Boost is all ripple at the output, and usually not much less at the input.  It takes big caps to handle that.  Aluminum polymer can be a good idea.  Phase interleave gets attractive at fairly modest power levels, at these voltages (though that's quite a bit more than what you were doing there -- "modest" as in hundreds of watts).

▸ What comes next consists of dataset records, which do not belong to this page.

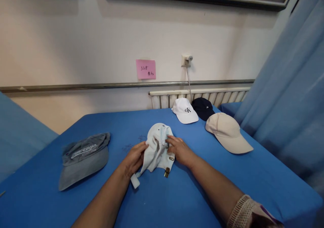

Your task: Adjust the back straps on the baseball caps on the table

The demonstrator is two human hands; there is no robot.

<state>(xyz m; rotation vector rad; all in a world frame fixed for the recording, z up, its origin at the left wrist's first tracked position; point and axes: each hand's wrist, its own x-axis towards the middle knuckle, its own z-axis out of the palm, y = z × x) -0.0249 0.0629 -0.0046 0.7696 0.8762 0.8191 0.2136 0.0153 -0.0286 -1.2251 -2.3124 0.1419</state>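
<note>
A pale, whitish-blue baseball cap (153,150) lies crumpled at the middle of the table, brim away from me and its back edge towards me. Its strap (135,180) hangs loose at the left, and a brass-coloured buckle (166,172) shows at the near right edge. My left hand (136,156) grips the cap's left side, thumb on top and the other fingers mostly hidden. On the right side, the fingers of my right hand (180,149) are bent over the folded fabric and press into it.
A grey cap (86,159) lies at the left. Towards the back right are a white cap (184,111), a navy cap (203,108) and a beige cap (227,132). Behind the blue-covered table (162,207) run a radiator (215,94) and a wall rail (101,86). A blue curtain (286,86) hangs right.
</note>
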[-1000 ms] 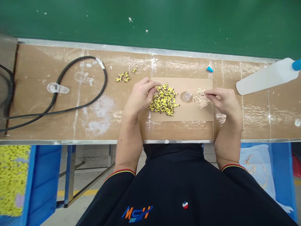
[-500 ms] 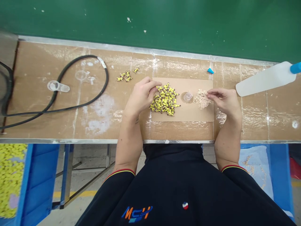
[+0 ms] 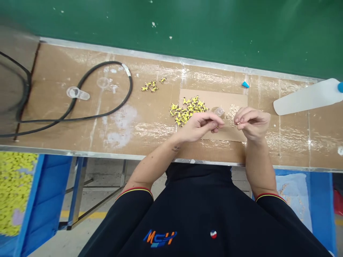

Like this compact 200W converter I made,
https://www.seventransistorlabs.com/Images/CukHack1.jpg
The capacitors handled intermittent use okay, for a while, but eventually...
https://www.seventransistorlabs.com/Images/CukHack4.jpg
...one of the leads fused open!  The subsequent uncontrolled voltages blew up a couple things in the circuit.  (This is a Cuk converter, with inverting voltage, and triangular current ripple at both input and output.  The inductor is about as big as can be afforded, but nowhere near enough to get the ripple low enough for this to be safe in continuous duty.)
https://www.seventransistorlabs.com/Images/CukHack6.jpg
I later rebuilt it in a slightly larger box, providing enough room for doubled up filter caps, and also some ceramics in there.  The leads are shorter, and also input and output come together on the the same board so EMI should actually be pretty modest (I haven't measured it, no point it's just a handy converter).

Might be able to do something similar with those modules, but there's so much to go wrong it's hard to say.  Improve the caps, improve the heatsinking, replace other underrated components -- after all of which you're better off buying a name brand module for $50, so... I'd recommend starting there.  (Downside is they may not be available in wide voltage ranges.  Some have a narrow say 10% trimming range, which is something, but not as wide as you were looking for.)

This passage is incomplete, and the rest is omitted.